Antibiotic susceptibility profile of P. aeruginosa under colistin exposure

After continuously being exposed to sub-MIC of colistin for 14 days, the colistin MIC value of P. aeruginosa ATCC 9027 increased from 4 µg/mL to 16 µg/mL (Figure S1). And after 10 days of being cultured back in antibiotic-free medium, the colistin MIC dropped to 8 µg/mL. Furthermore, Col-E1 and Col-E2 did not develop cross resistance to other antibiotics, including meropenem, tobramycin, ceftazidime, gentamicin, ciprofloxacin, cefepime, piperacillin/tazobactam and imipenem (Table S2).

Morphology of P. aeruginosa under colistin exposure

The colony sizes of Col-E1 and Col-E2 were significantly different from the P. aeruginosa ATCC 9027. The average colony sizes of Col-E1 and Col-E2 were smaller than the original strain, which were 3.92±0.51 mm, 3.10±0.25 mm, and 6.14±0.19 mm, respectively (p<0.05, Tukey HSD) – Figure 1.
The cell length of P. aeruginosa ATCC 9027 (2.49±0.45 µm) decreased significantly after exposure to colistin in which Col-E1 was 2.05±0.21 µm and Col-E2 was 1.90±0.23 µm (p<0.05, Tukey HSD) – Figure 2.

Elastase, protease, rhamnolipid, pyocyanin, pyoverdine, and biofilm production of P. aeruginosa under colistin exposure

The obtained data indicated that P. aeruginosa ATCC 9027 reduced the production of pyocyanin under the exposure to colistin (p=0.025, Tukey HSD test) and increased again after colistin was removed from the culture medium (p=0.005, Tukey HSD test). However, the production of elastase, protease, rhamnolipid, pyoverdine, and biofilm remained in both Col-E1 and Col-E2 (p>0.05, Tukey HSD test) – Table 1.

Proteome response of P. aeruginosa to colistin

The same set of 947 different proteins were identified in P. aeruginosa ATCC 9027, Col-E1 and Col-E2 strain using iTRAQ LC-MS/MS. DEPs were determined when quantitatively comparing Col-E1 and Col-E2 strain to the initial strain P. aeruginosa ATCC 9027. In total, for both Col-E1 and Col-E2, more up-regulated proteins (Col-E1: 108, Col-E2: 101) than down-regulated proteins (Col-E1: 27, Col-E2: 41) were found (cut-off: ≥2: up-regulation or ≤-2: down- regulation). The fold change ranged from -8.47 to 17.95. Interestingly, 94 DEPs in Col-E1 kept their expression change even after 10 days being cultured in antibiotic-free medium (Col-E2), including 82 up- and 12 down-regulated proteins (Figure S2, Table S3). On the other hand, 40 DEPs reverted their expression to the initial state before the colistin exposure, and only 1 protein turned from up to down regulation after colistin was withdrawn (PA0038; fold change: Col-E1: 2.74, Col-E2: -3.09) – Table S4.
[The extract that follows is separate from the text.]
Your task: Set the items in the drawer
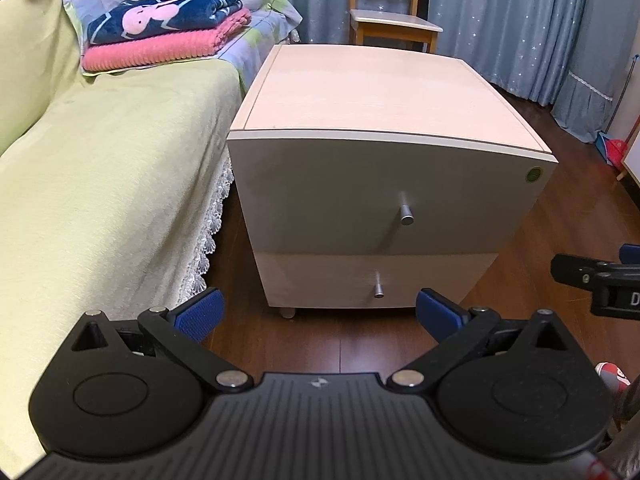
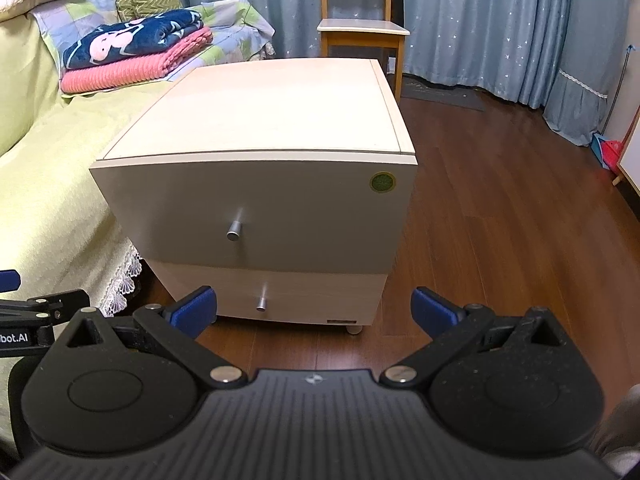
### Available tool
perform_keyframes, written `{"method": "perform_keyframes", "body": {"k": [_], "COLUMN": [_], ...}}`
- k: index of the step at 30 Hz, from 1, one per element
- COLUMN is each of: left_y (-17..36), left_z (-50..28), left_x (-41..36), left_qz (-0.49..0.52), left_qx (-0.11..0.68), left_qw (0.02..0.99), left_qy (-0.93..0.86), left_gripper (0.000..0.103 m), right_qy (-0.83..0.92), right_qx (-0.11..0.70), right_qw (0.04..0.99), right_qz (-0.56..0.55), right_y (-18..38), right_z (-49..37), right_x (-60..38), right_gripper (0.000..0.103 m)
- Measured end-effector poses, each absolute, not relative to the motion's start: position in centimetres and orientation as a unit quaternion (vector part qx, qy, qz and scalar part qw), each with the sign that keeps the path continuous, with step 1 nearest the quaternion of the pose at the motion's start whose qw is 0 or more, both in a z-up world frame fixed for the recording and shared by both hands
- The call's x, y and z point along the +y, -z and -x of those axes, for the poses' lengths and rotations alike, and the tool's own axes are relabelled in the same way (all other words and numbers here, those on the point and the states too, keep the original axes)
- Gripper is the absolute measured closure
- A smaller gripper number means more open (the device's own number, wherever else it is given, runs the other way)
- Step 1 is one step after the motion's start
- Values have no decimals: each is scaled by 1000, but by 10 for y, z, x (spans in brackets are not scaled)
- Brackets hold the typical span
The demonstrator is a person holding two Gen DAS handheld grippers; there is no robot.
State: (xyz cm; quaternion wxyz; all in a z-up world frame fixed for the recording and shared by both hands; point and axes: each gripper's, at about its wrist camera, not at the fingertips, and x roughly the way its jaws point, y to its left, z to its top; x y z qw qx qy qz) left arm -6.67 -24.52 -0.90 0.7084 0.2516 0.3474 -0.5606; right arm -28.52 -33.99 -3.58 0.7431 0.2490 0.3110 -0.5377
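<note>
The nightstand (image 1: 372, 92) is showing pale, smooth matt wood, its knob (image 1: 407, 214) gleaming as brushed metal. The floor (image 2: 500, 208) is shining as glossy dark wood, the folded blanket (image 1: 160, 46) looking ribbed pink knit.

Nightstand (image 1: 380, 92) pale beige wood-grain, round green sticker (image 2: 382, 182) at its 2 o'clock corner, silver knobs (image 1: 407, 214). Bedspread (image 1: 100, 184) light green, white lace trim. Folded blankets: navy with pink figure (image 1: 168, 12) over coral pink (image 1: 160, 46). Curtains (image 2: 480, 20) grey-blue, white stars. Floor (image 2: 500, 240) dark brown wood. Gripper pads (image 1: 200, 314) blue, bodies black.
</note>
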Motion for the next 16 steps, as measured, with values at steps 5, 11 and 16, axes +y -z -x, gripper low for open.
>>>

The DEPs related to metabolism and protein synthesis

To classify the function of DEPs of P. aeruginosa in responding to colistin, PANTHER 17.0 was used. Two big classified functional groups were molecular function and biological process (Figure 3). Most DEPs belonged to structural molecule activity, catalytic activity in molecular function group (Figure 3A) and metabolic process, and cellular process in biological process group (Figure 3B). From STRING analysis, there were 22 clusters detected from DEPs of Col-E1. The biggest cluster included 25 ribosomal proteins (Figure S3). They were all up-regulated and the fold change ranged from 2.63 to 10.05.

The DEPs related to stress response

There were 7 up-regulated proteins (GrpE, Hmp, MsrA, LptF, PhoP, PA2575, and PA4061) and 1 down-regulated protein (TrxB1) related to stress response detected in P. aeruginosa under colistin exposure as classified by protein function from UniProt. The fold change ranged from -2.68 to 14.93 (Figure 4, Tables S3 and S4).

The DEPs related to membrane modification

Following UniProt, 16 DEPs with membrane-related functions were detected, including 8 up-regulated and 8 down-regulated proteins (fold change: -8.47 to 2.10). The up- regulated membrane proteins were DdlB (6.43), OprI (6.19), SltB1 (3.68), Ffh (3.63), BamD (2.91), PagL (2.64), WapR (2.37), and PA5378 (2.17). The down-regulated proteins were OprD (- 8.47), PA2760 (-2.47), PilP (-2.36), LptE (-2.34), BamE (-2.33), Alr (-2.16), PA1288 (-2.15), and PA0833 (-2.05) – Figure 4, Tables S3 and S4.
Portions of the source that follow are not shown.